Osborn waves occur as a consequence of a prominent cardiac transient outward potential current (I to )-mediated action potential notch in the epicardium, giving rise to a transmural voltage gradient . Normally, it is the transient inward potassium current that gets activated during phase 1 of the cardiac myocyte action potential . Some case reports have cited the presence of Osborn waves in normothermic patients and in patients with severe hypercalcemia . To our knowledge, only one other case of Osborn waves in a normothermic patient has been attributed to pneumothorax . In that case report, Osborn waves were seen in the inferior and precordial leads in a 55-year-old male with a hydropneumothorax and myocardial ischemia. Unfortunately, the patient suffered a cardiac arrest before further investigations could be performed, and the authors remained unsure if the Osborn waves should be attributed to the hydropneumothorax or myocardial ischemia. Our case convincingly establishes an association between Osborn waves and pneumothorax based on the EKG appearance, the elimination of other potential causes for Osborn waves, and the resolution of the Osborn waves after the resolution of the pneumothorax. Our patient’s EKG showed the classic Osborn waves in leads II, III, and avF. His multiple temperature measurements remained in the normal range. He had a completely normal panel of electrolytes. His echocardiogram showed no structural abnormalities or wall motion abnormalities. His serial cardiac troponins were negative. The resolution of Osborn waves after the complete resolution of pneumothorax has never been reported in the literature.

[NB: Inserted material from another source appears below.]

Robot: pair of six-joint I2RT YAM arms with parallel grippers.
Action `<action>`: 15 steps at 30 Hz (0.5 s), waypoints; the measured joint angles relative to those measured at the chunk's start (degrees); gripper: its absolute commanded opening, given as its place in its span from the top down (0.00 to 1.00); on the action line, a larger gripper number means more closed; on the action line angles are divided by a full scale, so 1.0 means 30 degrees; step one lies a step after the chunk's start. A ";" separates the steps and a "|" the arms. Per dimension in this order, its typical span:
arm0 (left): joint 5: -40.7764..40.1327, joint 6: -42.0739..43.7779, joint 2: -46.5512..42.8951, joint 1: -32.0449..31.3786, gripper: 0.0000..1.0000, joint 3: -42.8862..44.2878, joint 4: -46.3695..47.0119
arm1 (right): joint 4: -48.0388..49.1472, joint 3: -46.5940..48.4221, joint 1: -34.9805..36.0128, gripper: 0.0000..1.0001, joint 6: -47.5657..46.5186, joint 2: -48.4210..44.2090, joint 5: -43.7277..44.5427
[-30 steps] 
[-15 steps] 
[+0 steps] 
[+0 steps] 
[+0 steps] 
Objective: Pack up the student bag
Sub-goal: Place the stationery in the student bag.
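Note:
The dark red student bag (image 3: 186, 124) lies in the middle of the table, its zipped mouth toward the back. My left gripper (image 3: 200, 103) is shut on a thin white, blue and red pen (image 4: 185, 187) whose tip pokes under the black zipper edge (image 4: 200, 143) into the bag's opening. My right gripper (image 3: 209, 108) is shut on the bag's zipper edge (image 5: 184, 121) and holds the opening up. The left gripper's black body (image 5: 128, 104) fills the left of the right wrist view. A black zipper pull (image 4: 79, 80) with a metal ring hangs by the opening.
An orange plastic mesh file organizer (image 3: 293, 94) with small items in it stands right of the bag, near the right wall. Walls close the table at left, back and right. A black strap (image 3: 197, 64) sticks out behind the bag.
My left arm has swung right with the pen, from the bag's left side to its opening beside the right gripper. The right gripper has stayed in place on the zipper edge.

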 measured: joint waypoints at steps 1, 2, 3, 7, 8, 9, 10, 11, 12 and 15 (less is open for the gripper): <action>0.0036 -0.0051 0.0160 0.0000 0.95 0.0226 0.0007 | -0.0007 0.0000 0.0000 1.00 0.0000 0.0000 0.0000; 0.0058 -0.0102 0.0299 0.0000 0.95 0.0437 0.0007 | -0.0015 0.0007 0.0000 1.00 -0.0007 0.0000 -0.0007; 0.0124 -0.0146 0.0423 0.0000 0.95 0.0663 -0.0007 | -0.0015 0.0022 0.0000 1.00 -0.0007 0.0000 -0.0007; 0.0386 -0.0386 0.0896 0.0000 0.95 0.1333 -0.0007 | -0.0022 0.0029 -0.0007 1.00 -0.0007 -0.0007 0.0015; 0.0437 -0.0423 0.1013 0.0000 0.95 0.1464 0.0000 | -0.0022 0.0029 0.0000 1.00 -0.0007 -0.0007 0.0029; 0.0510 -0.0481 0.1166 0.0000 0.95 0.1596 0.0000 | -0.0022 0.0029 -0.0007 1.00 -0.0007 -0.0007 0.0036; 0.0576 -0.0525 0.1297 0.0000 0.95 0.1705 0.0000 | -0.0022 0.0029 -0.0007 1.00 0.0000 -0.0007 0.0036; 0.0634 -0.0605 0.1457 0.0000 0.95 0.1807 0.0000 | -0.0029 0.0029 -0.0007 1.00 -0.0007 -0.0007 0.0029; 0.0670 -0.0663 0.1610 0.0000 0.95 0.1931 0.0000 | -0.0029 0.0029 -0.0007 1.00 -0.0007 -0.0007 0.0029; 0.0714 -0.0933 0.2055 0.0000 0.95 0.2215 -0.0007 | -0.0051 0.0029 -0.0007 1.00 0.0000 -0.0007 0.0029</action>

This case highlights pneumothorax as a possible reversible cause of Osborn waves in someone with normal body temperature, normal electrolytes, and normal cardiac anatomy. Osborn waves seen with pneumothorax are completely reversible after the complete resolution of pneumothorax, as seen in this case. More systematic studies can be performed to establish frequency of this association, as it can implicate Osborn waves as a potential diagnostic tool for spontaneous pneumothorax.
Conflict of Interest
This manuscript is original research, has not been previously published, and has not been submitted for publication elsewhere while under consideration. The authors declare no conflict of interest in this manuscript.
AAF and SL designed the study. All authors performed the study, contributed to data extraction, reviewed the literature, analyzed the data, and wrote the paper.
This paper did not receive any financial support.